Happy New Year! Nearly everyone who has overindulged on alcohol on New Year's Eve has woken up on New Year's Day with the tell-tale signs of a hangover: bleary eyes, nausea and the classic pounding headache.
While there are plenty of theories and superstitions about how to get over a nasty hangover, people may not know the actual science behind that pounding feeling in your head. This year we're breaking down the actual science of a hangover.
What Causes a Hangover?
Dr. Crystal Lantz-DeGeorge, an internal medicine physician at University Hospitals Case Medical Center in Cleveland, Ohio, said whether or not you have a bad hangover depends on how your body breaks down alcohol.
First, the body absorbs the alcohol through the intestines into the blood stream. As the liver filters the blood, it uses chemicals, including an enzyme, to break down the alcohol first into acetaldehyde and then acetic acid, which is removed in your waste.

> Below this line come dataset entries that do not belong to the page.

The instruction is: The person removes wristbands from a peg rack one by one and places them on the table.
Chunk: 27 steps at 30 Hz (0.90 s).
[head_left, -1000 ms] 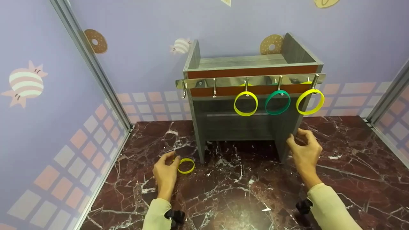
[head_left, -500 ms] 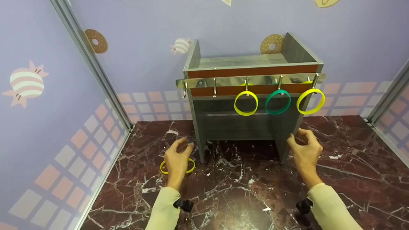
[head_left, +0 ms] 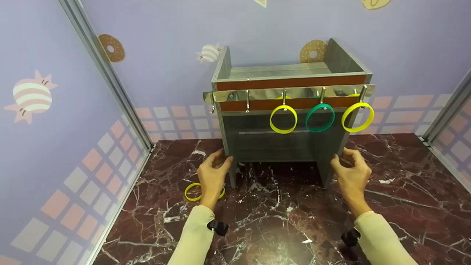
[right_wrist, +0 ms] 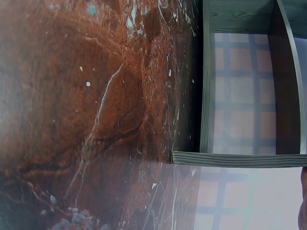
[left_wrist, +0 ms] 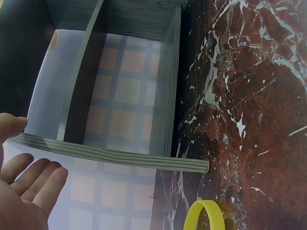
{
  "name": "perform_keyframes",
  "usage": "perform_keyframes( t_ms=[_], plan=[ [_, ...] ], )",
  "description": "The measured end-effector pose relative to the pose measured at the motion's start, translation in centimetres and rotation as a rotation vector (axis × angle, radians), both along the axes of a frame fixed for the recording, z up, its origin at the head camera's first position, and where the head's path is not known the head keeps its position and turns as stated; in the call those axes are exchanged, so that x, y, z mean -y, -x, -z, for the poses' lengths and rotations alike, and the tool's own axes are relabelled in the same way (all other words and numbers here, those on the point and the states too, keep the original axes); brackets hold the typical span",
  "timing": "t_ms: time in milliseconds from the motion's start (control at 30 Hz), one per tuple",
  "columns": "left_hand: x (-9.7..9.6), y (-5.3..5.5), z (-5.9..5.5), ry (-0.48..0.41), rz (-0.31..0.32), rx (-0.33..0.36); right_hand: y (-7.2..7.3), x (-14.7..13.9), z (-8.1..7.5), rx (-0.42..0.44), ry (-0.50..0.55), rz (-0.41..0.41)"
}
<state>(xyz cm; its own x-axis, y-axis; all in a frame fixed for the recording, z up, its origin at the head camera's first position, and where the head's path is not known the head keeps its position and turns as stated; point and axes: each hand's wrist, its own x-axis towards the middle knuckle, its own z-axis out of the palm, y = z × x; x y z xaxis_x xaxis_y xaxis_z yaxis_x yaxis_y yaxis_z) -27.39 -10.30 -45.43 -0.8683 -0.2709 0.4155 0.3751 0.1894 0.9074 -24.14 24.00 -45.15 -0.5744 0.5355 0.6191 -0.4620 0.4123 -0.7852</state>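
A grey wooden shelf (head_left: 274,147) stands upright on the table. My right hand (head_left: 351,171) holds the lower edge of its right side panel (right_wrist: 240,160); the right wrist view catches only a fingertip at its border. At the left side panel (left_wrist: 120,155), my left hand (head_left: 213,176) has its thumb toward the inner side and its fingers outside, with gaps showing around the board. Two yellow wristbands (head_left: 193,192) lie on the table, partly hidden behind the left wrist. One yellow band (left_wrist: 204,213) shows low in the left wrist view.
Across the shelf's front runs a metal hook rail (head_left: 265,92). From it hang a yellow band (head_left: 271,125), a green band (head_left: 307,124) and another yellow band (head_left: 344,124); the two left hooks are bare. Printed walls (head_left: 176,84) enclose the marbled table (head_left: 265,228).
My left hand has left the yellow wristbands on the table and moved right and forward to the shelf's left panel. My right hand has stayed in place.
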Motion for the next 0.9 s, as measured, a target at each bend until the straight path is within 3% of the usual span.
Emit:
perform_keyframes(
  t_ms=[400,900],
  plan=[
    [-0.3,1.1,-0.3,0.048,-0.005,-0.019,-0.1,0.0,-0.1,0.003,0.001,-0.003],
    [-0.7,1.6,-0.9,0.18,-0.09,0.014,-0.1,0.0,0.0,0.008,0.007,0.0]
  ],
)
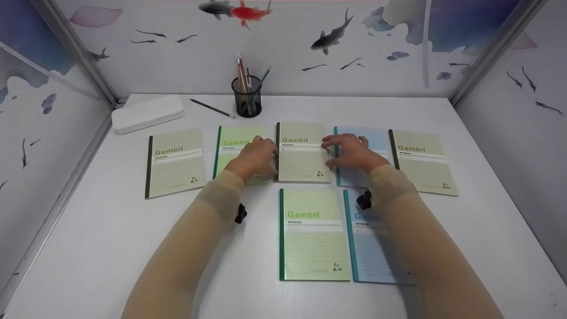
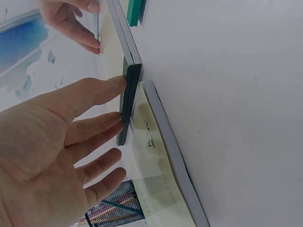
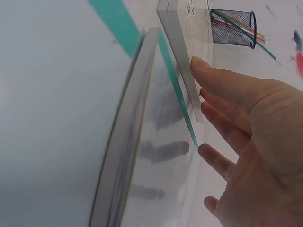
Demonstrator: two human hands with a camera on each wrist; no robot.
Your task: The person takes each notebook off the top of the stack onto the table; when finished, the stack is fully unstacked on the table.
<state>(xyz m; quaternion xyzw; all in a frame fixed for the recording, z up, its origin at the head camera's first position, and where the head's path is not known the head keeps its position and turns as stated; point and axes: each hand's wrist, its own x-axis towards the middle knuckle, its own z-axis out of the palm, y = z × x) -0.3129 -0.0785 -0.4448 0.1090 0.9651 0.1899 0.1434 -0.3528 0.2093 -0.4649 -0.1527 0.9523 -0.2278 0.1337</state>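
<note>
A beige notebook (image 1: 303, 159) with a dark spine lies in the middle of the back row. Seen from the left wrist, it is a stack of two, with two dark spines (image 2: 129, 99) one over the other. My left hand (image 1: 255, 157) touches the spine side with thumb and fingertips, fingers fairly straight, above a green notebook (image 1: 223, 155). On the opposite side, my right hand (image 1: 352, 151) has its thumb and fingertips at the page edges (image 3: 182, 52). A blue notebook (image 1: 374, 138) lies beneath the right hand, partly hidden.
Beige notebooks lie at far left (image 1: 177, 164) and far right (image 1: 423, 164). Nearer me are a green notebook (image 1: 314, 243) and a blue one (image 1: 376, 257), partly under the right sleeve. Behind stand a mesh pen cup (image 1: 247, 99), a loose pencil (image 1: 211, 107) and a white case (image 1: 148, 114).
</note>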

Lantz-DeGeorge said it’s the build-up of acetaldehyde “that causes all the hangover symptoms.”
Lantz-DeGeorge said if your body isn’t making these chemicals fast enough to break down acetaldehyde into acetic acid, you’re going to have an even worse hangover.

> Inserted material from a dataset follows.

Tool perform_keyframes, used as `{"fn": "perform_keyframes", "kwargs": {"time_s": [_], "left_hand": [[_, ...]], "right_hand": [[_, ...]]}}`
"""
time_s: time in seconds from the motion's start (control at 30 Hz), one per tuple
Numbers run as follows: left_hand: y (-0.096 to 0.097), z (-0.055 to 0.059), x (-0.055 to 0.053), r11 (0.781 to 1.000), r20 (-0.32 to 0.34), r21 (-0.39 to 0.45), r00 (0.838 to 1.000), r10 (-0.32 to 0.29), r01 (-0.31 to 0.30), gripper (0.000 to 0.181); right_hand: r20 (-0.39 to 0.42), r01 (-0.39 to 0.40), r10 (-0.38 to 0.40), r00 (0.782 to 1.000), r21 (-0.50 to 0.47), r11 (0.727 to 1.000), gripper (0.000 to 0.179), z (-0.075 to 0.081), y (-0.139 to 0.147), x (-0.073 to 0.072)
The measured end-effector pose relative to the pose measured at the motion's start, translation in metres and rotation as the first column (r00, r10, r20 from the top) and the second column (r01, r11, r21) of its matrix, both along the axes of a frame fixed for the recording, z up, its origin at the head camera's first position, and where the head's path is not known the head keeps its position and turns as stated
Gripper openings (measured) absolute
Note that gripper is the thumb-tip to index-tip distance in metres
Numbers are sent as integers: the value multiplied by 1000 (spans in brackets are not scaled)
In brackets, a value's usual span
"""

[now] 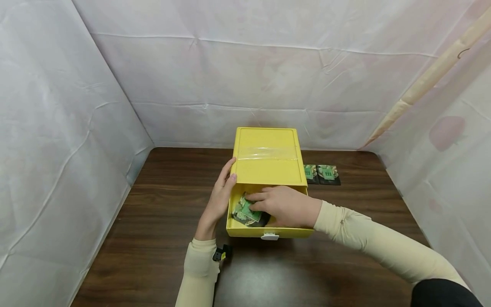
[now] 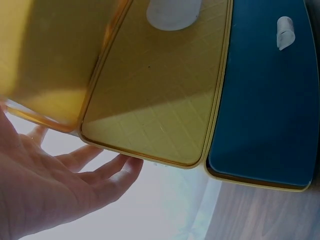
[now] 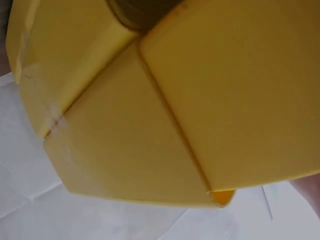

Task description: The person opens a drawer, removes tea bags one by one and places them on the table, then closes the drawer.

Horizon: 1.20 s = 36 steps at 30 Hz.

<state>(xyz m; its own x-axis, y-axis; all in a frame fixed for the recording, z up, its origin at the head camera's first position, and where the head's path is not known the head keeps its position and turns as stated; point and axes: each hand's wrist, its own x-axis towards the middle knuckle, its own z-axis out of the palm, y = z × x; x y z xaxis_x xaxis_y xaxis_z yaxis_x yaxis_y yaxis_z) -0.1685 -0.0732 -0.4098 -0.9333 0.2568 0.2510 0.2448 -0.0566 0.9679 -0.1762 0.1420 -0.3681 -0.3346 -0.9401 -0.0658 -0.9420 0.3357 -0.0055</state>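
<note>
A yellow drawer box (image 1: pixel 267 170) stands on the table with its top drawer (image 1: pixel 270 233) pulled out toward me. Flat green printed packets (image 1: pixel 245 214) lie in the left part of that drawer. My right hand (image 1: pixel 287 207) reaches into it from the right, fingertips on the packets; its thumb is hidden. Along the box's left side rests my left hand (image 1: pixel 218 198), thumb near the front top edge. In the left wrist view, the left hand's fingers (image 2: pixel 107 182) lie extended against the box's edge. Yellow box panels (image 3: pixel 125 145) fill most of the right wrist view.
Two more green and black packets (image 1: pixel 328 174) lie on the brown table (image 1: pixel 172 213) right of the box. Below the yellow drawer fronts, the left wrist view shows a blue drawer front (image 2: pixel 265 100). White sheeting (image 1: pixel 215 76) hangs behind and at both sides.
</note>
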Motion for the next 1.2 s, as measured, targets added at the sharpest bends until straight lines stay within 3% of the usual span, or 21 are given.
{"fn": "perform_keyframes", "kwargs": {"time_s": [0.13, 0.43, 0.6, 0.7, 0.83, 0.93, 1.07, 1.2], "left_hand": [[0, -1, 0, 1000, -1, -8, 1000, 2, -2, 54], [0, 0, -1, 1000, 14, 12, 1000, -17, 17, 53], [0, -9, -5, 999, 13, 22, 1000, -27, 27, 54], [-1, -19, -8, 1000, 11, 14, 1000, -13, 13, 52], [-1, -29, -8, 1000, -1, 4, 1000, 13, -13, 51], [-1, -31, -7, 1000, -21, 10, 999, 28, -28, 51], [-2, -32, -5, 999, -37, 6, 998, 41, -41, 51], [-3, -31, -3, 999, -29, 5, 999, 45, -45, 52]], "right_hand": [[-97, -5, 2, 995, -31, 1000, 43, -6, 0, 3], [-178, 0, -10, 984, -59, 998, 49, -11, 2, 4], [-154, 4, -22, 988, -113, 994, 45, -6, 5, 6], [-68, 18, -33, 997, -205, 978, 50, 1, 12, 10], [81, 31, -1, 997, -368, 930, 65, 13, 25, 18], [126, 30, 33, 992, -469, 883, 73, 23, 36, 24], [104, 15, 58, 993, -593, 805, 70, 37, 51, 29], [-13, -46, 51, 999, -702, 710, 40, 49, 68, 30]]}}
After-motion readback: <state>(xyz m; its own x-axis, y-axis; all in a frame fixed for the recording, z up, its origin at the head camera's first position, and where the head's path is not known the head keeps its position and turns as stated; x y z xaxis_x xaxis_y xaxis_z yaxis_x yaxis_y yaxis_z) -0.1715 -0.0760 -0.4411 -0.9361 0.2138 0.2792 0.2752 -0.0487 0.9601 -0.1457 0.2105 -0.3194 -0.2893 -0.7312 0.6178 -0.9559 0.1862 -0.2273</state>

How Do You Get Over a Hangover?
Lantz-DeGeorge said an over-the-counter anti-inflammatory can help mitigate the symptoms, but most people will just have to wait until their body finishes processing the alcohol.
"There’s no magical quick fixes," Lantz-DeGeorge said of hangover cures. "There’s no special food, there’s no evidence that hair of the dog would do anything except lead to another hangover."
She warns against taking acetaminophen as it is processed through the liver and can strain the organ already working to breakdown alcohol in the blood.
Dehydration can make hangovers seem worse, so drinking water is key since alcohol is a diuretic.
Why Do Some People Have Worse Hangovers Than Others?
Not all drinkers are created equal and some people are more prone to terrible hangovers than others. Lantz-DeGeorge said people of certain ethnicities, including people of East Asian descent, can be more likely to have a whopper of a hangover the day after drinking due to genetic factors.
"They have mutation in their gene, that first step is very efficient," Lantz-DeGeorge said of breaking down alcohol in to acetaldehyde.
However, she said they often have less ability to then break down the acetaldehyde quickly, meaning the "alcohol gets them to a toxic hangover."
Is One Booze Better for Avoiding Hangovers?
In terms of the alcohol breakdown, there is no magic drink that will protect you from a hangover unless it's nonalcoholic. Lantz-DeGeorge said unsurprisingly the more alcohol you drink, the more likely you'll have a bad hangover.
Lanz-DeGeoge said some liquors have compounds that can actually worsen an already bad hangover. She explained that some darker liquors like scotch or bourbon have chemicals that arise from fermentation that, when broken down, can make a drinker feel even lousier.